Monday, December 14, 2009

It's Too Close to Call

The debate is on about whether the death of Michael Jackson or the fall of Tiger Woods should be the top AP news story of 2009. Michael had it in the bag until November 27 when news broke that Woods had crashed his SUV into a tree and was found lying on the ground bleeding and passed out in front of his home. The accident was the tip of the iceberg for squeaky clean Tiger, as skeltons started jumping from the closet with reports about extra marital affairs, one longer term extra marital relationship, sexy text messages with his girlfriend, his backing out of his own golf tournament, and now his taking a leave of absence from golf, with the loss of some of his major sponsors.

For celebrity obsessed Americans, the literal and figurative deaths of two icons in one year is almost overwhelming. With Michael Jackson, the overdose of the surgical anesthetic Propofol gave overindulgent partygoers a moment of pause, as the search for the "big buzz" cost the King of Pop his life. The subsequent media coverage surrounding his funeral, the paternity of his children, the charges of murder against his doctor who injected him with the drug, and the settlement of his estate have created a frenzy that will have the sharks circling in the water for years to come.

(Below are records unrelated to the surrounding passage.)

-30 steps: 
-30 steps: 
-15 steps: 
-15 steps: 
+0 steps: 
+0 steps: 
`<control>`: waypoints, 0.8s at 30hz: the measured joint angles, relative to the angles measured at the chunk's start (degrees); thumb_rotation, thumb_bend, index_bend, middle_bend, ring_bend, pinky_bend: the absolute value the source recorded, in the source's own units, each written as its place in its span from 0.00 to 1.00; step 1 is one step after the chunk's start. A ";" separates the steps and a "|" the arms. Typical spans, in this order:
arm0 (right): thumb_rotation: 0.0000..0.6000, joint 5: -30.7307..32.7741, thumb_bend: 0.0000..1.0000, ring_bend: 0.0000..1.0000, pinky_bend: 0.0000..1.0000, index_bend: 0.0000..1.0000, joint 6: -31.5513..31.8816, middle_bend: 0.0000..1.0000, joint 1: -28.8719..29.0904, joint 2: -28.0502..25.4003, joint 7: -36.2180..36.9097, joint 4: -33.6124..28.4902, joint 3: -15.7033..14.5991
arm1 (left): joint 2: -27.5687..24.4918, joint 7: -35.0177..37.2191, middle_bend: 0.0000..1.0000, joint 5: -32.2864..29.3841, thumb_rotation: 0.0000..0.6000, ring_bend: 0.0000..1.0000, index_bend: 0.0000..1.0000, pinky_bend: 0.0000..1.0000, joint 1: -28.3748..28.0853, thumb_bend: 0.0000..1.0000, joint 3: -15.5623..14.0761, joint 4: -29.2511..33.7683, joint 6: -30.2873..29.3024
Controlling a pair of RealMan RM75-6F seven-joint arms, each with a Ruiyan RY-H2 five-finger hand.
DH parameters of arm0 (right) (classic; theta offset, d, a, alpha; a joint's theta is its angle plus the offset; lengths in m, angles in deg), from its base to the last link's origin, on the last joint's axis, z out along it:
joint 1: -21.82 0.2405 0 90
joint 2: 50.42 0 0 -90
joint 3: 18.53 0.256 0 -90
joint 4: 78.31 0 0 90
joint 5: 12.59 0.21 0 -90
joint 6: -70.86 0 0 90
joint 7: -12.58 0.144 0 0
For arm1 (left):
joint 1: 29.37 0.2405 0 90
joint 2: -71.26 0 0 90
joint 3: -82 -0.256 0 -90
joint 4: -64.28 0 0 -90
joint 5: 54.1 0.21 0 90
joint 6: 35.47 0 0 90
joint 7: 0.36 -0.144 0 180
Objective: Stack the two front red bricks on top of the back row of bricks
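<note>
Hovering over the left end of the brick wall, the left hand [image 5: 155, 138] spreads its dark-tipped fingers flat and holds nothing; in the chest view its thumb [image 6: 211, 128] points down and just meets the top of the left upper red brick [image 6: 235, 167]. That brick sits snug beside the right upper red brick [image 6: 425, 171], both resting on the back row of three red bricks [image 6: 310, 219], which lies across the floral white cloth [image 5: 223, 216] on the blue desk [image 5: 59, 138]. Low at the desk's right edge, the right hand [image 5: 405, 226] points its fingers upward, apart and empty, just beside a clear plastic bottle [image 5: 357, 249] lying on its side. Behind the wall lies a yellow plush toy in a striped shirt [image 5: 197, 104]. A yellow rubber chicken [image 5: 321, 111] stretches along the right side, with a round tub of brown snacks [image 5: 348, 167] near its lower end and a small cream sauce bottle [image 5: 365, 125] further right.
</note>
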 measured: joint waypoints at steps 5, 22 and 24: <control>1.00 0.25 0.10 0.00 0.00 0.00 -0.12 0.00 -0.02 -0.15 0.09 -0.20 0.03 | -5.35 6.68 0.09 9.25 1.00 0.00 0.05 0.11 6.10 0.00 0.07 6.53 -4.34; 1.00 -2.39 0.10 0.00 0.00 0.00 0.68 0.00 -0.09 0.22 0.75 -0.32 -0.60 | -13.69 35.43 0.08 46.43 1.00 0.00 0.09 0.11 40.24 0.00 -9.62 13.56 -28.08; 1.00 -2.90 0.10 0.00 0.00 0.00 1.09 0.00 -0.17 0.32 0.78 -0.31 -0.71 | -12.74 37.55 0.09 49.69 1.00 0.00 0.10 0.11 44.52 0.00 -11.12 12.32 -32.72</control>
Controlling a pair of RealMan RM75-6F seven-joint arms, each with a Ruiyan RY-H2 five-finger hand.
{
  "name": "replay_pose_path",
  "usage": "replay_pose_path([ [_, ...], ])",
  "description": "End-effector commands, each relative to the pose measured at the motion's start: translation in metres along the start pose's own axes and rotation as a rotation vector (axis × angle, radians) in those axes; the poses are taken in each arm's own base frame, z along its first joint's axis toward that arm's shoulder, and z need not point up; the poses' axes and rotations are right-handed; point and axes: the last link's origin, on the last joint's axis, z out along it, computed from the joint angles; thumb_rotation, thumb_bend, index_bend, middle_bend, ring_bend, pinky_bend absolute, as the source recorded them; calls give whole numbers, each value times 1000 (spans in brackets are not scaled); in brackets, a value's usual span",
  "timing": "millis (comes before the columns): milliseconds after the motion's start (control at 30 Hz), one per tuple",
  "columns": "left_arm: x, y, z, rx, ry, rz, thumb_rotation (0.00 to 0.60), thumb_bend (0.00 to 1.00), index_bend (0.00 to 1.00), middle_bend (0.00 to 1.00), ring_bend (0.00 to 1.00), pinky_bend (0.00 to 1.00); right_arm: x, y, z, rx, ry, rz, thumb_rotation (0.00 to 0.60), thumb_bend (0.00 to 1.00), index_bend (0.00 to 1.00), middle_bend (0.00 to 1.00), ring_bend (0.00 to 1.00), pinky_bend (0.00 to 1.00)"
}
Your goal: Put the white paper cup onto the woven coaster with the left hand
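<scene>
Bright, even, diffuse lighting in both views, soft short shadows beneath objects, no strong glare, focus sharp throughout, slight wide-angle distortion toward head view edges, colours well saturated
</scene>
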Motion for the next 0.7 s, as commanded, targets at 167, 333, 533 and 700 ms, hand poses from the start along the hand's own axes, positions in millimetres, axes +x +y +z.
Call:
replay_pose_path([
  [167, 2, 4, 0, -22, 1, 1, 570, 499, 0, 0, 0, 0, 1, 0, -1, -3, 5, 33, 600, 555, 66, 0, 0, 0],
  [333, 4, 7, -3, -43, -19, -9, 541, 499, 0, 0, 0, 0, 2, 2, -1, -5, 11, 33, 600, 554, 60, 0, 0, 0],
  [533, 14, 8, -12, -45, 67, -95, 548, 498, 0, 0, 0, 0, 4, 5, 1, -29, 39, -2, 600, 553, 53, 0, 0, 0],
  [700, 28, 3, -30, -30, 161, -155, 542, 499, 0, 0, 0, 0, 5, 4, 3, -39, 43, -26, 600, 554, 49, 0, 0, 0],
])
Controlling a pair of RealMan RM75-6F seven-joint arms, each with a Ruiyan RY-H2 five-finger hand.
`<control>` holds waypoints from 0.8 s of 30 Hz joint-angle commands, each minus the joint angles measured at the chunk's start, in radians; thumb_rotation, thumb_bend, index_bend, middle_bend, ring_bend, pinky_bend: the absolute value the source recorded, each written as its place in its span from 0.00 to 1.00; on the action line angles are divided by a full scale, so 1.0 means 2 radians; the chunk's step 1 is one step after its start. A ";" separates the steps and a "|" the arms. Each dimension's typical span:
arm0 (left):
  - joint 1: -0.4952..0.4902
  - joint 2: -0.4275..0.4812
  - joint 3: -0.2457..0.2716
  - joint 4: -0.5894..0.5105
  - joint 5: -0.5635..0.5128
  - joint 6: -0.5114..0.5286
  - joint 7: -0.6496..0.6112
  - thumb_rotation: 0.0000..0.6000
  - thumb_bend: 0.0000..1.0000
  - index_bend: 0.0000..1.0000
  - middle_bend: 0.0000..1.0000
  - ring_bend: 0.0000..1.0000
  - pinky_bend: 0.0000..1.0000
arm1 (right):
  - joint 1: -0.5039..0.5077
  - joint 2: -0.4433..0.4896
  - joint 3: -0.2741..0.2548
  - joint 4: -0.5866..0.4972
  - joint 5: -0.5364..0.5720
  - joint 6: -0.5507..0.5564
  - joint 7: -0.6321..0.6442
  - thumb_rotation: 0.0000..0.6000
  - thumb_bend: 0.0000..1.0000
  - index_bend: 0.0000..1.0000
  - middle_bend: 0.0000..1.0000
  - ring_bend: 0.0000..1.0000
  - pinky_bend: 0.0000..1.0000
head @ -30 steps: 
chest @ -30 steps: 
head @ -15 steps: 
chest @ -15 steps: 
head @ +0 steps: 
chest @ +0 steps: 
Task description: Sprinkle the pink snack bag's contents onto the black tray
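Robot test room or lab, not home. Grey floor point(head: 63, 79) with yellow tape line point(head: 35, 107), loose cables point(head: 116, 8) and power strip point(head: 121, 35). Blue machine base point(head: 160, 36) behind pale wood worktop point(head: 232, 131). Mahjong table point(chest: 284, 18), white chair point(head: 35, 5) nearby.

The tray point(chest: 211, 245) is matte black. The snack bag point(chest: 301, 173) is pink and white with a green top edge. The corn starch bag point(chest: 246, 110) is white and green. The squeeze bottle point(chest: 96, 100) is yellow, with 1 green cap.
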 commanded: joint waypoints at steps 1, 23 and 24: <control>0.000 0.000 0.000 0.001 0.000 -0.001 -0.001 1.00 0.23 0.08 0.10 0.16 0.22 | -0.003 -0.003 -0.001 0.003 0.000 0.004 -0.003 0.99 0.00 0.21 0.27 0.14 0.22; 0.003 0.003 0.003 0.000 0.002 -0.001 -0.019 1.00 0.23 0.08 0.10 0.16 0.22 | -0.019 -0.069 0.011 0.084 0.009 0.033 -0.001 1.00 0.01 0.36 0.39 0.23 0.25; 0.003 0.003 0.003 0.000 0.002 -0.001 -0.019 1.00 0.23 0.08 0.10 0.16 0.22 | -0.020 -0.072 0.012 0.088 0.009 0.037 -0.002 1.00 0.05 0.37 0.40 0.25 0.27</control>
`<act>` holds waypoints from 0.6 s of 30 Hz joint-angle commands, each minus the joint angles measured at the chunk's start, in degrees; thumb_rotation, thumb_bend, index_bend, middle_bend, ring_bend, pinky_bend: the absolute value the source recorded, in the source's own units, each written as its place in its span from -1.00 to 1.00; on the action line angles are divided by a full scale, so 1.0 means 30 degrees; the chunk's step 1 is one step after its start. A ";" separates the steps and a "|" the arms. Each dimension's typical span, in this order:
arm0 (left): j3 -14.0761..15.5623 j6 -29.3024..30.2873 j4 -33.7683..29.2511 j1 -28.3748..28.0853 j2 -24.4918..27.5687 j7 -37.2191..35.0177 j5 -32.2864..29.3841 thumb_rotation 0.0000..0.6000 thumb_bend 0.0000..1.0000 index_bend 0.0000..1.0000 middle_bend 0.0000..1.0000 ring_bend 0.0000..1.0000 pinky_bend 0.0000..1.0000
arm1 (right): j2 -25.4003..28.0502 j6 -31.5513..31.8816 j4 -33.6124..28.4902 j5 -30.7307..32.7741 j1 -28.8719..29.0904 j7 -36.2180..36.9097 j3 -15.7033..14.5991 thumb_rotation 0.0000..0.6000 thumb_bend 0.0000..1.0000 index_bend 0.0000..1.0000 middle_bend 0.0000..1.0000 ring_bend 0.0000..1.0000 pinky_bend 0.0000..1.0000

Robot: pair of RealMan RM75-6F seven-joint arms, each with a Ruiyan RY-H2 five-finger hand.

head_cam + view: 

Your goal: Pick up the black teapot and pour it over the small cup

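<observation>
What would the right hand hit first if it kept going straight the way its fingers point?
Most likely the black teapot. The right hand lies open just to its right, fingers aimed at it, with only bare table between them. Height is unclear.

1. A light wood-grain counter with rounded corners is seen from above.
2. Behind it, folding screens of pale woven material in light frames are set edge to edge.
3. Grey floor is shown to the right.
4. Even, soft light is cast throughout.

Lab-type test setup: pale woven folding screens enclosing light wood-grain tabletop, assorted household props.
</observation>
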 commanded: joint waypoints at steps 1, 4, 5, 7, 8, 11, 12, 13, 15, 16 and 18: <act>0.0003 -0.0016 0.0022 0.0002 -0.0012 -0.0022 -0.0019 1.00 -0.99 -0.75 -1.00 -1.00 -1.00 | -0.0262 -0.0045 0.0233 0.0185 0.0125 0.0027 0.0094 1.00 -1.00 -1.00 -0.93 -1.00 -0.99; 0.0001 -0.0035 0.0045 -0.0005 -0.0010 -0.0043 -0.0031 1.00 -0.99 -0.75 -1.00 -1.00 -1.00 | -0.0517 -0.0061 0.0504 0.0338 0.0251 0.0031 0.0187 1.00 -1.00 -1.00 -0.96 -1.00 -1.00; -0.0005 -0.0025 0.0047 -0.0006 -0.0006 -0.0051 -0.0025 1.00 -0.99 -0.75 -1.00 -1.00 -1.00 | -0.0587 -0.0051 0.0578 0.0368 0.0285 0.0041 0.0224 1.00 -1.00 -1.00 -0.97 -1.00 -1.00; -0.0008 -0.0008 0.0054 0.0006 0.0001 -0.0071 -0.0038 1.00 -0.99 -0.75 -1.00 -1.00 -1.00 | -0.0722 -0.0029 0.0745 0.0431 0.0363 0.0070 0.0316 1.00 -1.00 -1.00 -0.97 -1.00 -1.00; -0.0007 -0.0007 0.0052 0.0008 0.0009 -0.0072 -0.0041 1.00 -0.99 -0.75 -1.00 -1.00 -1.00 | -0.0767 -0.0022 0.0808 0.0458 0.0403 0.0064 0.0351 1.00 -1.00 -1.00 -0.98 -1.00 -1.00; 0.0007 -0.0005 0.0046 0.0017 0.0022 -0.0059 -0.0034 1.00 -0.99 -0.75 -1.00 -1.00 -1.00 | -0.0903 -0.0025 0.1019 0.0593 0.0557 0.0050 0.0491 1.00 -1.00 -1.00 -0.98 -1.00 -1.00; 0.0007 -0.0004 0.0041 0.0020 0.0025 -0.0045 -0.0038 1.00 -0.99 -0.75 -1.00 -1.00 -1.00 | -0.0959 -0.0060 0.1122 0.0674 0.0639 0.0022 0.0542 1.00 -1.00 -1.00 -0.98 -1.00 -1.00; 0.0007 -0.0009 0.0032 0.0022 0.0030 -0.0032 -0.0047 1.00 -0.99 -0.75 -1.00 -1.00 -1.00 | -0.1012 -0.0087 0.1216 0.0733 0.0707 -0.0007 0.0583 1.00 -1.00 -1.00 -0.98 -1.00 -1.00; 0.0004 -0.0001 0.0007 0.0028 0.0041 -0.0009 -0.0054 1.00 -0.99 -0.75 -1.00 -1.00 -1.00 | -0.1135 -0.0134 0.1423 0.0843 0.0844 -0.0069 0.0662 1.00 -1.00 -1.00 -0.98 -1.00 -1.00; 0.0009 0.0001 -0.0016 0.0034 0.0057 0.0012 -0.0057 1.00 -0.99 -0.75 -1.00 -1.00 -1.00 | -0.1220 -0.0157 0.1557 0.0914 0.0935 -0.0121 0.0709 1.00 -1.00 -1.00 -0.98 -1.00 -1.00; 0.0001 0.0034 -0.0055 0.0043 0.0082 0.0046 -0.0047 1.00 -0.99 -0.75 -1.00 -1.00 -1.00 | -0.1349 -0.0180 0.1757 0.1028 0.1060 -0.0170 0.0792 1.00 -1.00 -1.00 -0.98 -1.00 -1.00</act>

Now, a new A&E reality series featuring the other four members of the Jackson 5 (brothers Jackie, Tito, Jermaine and Marlon) is a shining example of how even your own family will turn against you if money is the God they worship. Debuting last night, the show basically proved to all, that Jermaine is an egomaniac, Tito should be named Joe Jackson Junior, and Marlon, who seems to have it the most together, is the one who cracks jokes, seemingly to save his sanity. It's sad that a group who once was the shining star of Motown has allowed themselves to fall to such a low point. Maybe Neil Young was right when he said that it's better to burn out than fade away.

So, who should be the top story? Poor drug addicted Michael Jackson, or poor promiscuous Tiger Woods? Some have said that both stories are an example of how those involved were simply human, and we should forgive them and move on. Others have reminded us that no athlete or musician should be held up as an idol of worship. That position belongs only to God. While both points of view have merit, the main thing that ties the Michael Jackson death scandal to the Tiger Woods scandal is that both men handed their lives over to excess.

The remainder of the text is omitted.